Automotive News (Subscription required)


  • FamilyGuy

    I like what Van says as well. Expect for the way to measure the cost of driving per mile for the plug-ins. I like the simple approach of start at full (both the battery and the gas), drive until you’re out of fuel and see how far you’ve gone. How much did it cost to charge the battery and fill up the tank and figure out how much it cost you to go per mile. Simple. Each car gets their own numbers this way. Of course your number will change based upon your commute and charging frequency. However, this is really no different than how the way that you drive effects your overall MPG in an ICE car.

  • Max Reid

    Miles / $ basis is fine, but Honda has priced the vehicle so high, so that no one can buy it. In Brazil, Tri fuel vehicles that can run on Gasolene, Ethanol & CNG costs only $1,000 more than regular vehicle.

    Automotive news is biased against Hybrids & EVs, now they know that Tesla is launching Model S with 300 mile range, they want to divert the attention by using Honda Civic CNG.
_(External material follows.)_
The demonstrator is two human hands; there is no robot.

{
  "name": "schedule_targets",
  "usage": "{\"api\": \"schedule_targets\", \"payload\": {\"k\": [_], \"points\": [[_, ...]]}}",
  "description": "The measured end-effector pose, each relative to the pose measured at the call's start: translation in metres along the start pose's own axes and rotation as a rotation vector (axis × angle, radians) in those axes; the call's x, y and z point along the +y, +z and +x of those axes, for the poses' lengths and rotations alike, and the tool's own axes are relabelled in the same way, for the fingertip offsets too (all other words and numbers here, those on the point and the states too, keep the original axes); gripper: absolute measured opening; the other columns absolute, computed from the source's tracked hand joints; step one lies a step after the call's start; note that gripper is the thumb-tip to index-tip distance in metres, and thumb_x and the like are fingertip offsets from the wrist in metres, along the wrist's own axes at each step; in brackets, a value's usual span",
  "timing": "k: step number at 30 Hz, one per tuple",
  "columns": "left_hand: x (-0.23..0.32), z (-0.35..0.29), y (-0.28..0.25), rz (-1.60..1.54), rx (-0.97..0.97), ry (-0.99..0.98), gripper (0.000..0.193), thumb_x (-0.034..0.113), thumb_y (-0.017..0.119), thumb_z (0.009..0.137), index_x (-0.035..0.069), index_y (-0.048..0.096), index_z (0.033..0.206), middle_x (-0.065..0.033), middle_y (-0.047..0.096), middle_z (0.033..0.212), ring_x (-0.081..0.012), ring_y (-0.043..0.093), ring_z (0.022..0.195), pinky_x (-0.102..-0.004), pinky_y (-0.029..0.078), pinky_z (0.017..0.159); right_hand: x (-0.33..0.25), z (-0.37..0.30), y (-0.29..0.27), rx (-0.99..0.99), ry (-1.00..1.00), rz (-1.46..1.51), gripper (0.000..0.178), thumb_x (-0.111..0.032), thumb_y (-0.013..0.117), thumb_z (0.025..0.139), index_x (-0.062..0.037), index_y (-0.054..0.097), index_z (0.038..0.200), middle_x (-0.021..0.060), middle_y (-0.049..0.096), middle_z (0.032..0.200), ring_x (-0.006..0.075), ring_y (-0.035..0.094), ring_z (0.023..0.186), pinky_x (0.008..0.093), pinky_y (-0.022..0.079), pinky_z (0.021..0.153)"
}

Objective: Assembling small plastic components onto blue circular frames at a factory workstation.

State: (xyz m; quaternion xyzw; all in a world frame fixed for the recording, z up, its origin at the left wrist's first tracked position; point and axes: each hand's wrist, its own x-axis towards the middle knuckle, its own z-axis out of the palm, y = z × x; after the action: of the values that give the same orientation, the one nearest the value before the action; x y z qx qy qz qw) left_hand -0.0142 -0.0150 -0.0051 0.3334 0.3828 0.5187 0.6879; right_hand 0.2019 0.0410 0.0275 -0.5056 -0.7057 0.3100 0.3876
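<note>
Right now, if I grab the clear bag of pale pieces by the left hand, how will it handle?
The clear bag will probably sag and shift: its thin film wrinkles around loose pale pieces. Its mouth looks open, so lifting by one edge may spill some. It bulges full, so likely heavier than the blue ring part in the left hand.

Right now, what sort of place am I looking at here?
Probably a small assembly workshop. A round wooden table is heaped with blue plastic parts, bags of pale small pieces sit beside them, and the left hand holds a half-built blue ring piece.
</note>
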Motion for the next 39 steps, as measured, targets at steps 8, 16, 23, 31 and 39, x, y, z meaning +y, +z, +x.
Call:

    Taxis in cities were using Transit Connect CNG and it makes sense since that vehicle has huge cargo space and also they drive 200-300 miles / day.

  • Jeff Wishart

    Miles per dollar is ok, but that means that you can’t compare vehicles from countries (like Canada) that use the same EPA drive cycles but have different currencies. The metric that the EPA uses of miles per gallon of gasoline equivalent (mpgge) eliminates this concern and is thus a much better comparison tool.

  • John K.

    When, oh when, will Honda or Toyota offer a CNG hybrid??? Skip the large battery pack needed for plug-in — the CNG tank takes up enough room already. Just stick in a small Li-ion pack for a CNG Prius or CNG Honda Civic. I’d LOVE a CNG Honda CR-Z — sporty yet econ friendly!

  • David Mott

    Lets see……we can burn natural gas to boil water to drive a turbine to generate electricity then transmit that electricity over miles of the power grid to then finally charge a battery……..or we could burn the natural gas directly to propel the vehicle. Which has a lower entropic value?

    The hybrid/EV chorus out there is filled with a bunch of disingenous zealots. Baaa baaa say the sheeple

  • Van

    If I recall, a combined cycle natural gas fueled generating station approaches a thermal efficiency of about 45%, whereas the ICE on a Civic approaches 28% thermal efficiency.

    Now there are losses in the transmission of electricity, but natural gas does not flow into the Civic, wherever it may be parked, for free. Lots of folks think generating the electricity outside of the LA basin, and driving electrically in the basin would save lives from the reduction of health hazards. Tangential arguments can be concocted on both sides, but is truth well served?

    Miles per dollar cuts through all the disingenuous arguments and simply compares cost of operation.